■ **Exercise**:
Which lines come from the start of the records through the line that holds "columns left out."? Write them out word for word.

↓

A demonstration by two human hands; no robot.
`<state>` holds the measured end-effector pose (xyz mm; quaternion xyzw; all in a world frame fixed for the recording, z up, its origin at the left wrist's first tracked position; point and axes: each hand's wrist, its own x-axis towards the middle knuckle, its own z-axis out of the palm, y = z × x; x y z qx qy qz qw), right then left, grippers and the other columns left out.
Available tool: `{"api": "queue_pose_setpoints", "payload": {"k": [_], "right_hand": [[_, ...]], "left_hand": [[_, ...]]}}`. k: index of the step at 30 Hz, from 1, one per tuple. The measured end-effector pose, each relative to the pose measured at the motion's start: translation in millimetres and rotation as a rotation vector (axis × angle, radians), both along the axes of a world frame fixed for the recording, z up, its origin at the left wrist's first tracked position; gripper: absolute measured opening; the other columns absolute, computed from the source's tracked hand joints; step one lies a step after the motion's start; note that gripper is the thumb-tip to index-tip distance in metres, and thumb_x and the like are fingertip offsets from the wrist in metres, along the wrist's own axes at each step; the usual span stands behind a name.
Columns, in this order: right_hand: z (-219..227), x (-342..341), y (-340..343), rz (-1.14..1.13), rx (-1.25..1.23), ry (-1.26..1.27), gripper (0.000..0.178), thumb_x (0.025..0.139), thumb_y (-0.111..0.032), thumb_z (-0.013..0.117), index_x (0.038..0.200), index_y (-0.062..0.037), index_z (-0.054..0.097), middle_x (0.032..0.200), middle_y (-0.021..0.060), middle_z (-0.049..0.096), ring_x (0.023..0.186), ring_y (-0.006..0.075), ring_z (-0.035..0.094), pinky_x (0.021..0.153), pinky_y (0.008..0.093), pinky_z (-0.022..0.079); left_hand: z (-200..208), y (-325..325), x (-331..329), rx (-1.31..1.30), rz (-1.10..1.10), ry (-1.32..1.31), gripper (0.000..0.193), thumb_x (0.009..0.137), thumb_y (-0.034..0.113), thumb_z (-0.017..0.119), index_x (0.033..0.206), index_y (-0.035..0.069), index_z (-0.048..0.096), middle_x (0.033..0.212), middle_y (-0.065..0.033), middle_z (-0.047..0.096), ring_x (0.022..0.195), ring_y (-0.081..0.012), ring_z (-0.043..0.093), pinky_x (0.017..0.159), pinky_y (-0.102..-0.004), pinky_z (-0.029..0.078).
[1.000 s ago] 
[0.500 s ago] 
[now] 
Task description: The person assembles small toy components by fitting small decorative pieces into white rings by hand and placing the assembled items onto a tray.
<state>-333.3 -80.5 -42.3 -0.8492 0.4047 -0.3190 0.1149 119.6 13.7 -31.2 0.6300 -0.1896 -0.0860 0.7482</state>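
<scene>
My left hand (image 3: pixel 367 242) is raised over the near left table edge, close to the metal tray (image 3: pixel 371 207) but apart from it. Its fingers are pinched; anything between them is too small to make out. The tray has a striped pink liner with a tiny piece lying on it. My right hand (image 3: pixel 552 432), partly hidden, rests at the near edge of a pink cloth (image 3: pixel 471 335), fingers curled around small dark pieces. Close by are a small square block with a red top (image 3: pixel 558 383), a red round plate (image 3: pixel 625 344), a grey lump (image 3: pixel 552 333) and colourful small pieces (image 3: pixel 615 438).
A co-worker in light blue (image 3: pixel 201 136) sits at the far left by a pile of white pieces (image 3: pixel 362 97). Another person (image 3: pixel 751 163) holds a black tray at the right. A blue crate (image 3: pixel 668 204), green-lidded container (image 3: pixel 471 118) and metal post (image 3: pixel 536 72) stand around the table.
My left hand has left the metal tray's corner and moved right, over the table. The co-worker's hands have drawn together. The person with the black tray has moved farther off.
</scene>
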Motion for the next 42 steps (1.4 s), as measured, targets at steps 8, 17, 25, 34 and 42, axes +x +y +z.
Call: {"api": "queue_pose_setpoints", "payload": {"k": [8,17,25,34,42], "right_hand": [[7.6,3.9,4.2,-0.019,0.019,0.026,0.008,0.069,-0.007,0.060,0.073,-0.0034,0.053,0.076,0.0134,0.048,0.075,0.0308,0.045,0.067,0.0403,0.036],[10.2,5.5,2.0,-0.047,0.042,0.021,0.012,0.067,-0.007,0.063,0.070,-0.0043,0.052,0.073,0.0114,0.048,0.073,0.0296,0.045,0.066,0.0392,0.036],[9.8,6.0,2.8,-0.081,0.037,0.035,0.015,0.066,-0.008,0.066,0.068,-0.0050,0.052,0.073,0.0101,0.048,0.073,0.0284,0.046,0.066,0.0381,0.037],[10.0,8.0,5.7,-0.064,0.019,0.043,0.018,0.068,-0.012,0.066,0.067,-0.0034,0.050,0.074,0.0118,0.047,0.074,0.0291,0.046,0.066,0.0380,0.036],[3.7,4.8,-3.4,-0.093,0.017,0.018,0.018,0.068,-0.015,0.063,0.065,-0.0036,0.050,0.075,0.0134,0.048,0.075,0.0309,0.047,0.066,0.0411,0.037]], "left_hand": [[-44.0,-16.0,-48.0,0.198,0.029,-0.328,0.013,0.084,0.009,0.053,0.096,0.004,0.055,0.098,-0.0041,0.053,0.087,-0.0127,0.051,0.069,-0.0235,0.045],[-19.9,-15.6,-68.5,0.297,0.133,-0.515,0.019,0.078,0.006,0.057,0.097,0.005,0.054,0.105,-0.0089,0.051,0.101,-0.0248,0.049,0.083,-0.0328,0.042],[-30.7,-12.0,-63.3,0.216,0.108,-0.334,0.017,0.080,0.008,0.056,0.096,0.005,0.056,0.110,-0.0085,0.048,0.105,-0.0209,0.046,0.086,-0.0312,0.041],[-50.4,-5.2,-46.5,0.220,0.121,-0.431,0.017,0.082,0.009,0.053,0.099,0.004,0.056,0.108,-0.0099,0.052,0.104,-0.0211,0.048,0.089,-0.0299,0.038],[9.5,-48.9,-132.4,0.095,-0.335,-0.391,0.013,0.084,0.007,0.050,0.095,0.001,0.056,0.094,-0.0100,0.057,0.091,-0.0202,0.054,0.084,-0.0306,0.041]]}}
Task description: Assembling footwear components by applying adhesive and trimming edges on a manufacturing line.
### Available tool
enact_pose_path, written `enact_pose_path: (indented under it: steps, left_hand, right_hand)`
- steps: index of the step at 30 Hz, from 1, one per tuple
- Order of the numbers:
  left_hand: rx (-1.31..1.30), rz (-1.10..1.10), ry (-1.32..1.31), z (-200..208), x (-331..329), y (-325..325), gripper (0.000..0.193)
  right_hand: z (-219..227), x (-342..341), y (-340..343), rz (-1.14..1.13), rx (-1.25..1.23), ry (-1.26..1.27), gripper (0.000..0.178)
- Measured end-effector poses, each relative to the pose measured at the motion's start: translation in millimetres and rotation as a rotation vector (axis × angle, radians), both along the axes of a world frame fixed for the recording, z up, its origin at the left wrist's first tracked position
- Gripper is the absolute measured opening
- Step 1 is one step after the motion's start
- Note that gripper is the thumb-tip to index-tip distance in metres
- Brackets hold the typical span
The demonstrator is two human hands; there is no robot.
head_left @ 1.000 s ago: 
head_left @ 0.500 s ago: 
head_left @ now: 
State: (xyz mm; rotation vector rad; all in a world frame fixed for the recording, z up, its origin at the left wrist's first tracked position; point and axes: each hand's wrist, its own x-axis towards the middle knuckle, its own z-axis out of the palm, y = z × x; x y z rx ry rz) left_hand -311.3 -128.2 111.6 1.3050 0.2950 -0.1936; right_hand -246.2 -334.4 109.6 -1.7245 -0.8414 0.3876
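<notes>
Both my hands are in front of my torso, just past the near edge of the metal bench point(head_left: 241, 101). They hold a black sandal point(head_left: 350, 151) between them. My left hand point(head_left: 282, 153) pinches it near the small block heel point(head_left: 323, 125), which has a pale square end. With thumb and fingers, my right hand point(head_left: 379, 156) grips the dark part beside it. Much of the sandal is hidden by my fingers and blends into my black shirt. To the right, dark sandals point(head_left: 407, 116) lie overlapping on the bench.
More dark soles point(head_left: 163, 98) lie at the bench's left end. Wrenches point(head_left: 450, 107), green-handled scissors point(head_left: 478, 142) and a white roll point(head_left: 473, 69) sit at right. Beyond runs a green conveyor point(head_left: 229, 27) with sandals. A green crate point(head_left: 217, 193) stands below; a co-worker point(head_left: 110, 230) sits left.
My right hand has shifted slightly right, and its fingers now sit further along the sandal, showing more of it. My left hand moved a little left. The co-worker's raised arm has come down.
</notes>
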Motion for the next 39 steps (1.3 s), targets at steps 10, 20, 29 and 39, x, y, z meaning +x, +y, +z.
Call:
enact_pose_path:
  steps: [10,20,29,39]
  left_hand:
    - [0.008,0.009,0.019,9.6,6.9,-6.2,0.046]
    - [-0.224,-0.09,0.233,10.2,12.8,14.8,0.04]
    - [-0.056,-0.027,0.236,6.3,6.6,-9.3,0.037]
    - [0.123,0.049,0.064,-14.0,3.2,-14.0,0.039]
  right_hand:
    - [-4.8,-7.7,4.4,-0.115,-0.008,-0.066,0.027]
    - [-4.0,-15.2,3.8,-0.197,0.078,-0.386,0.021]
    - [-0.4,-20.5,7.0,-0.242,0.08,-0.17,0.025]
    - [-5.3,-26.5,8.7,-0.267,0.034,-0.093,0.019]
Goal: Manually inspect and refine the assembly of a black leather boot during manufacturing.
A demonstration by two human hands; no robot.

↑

■ **Task answer**:
A demonstration by two human hands; no robot.
`<state>` holds the measured end-effector pose (xyz mm; quaternion xyzw; all in a world frame fixed for the recording, z up, its origin at the left wrist's first tracked position; point and axes: each hand's wrist, its own x-axis towards the middle knuckle, its own z-axis out of the palm, y = z × x; x y z qx qy qz qw), right then left, grippers and the other columns left out.

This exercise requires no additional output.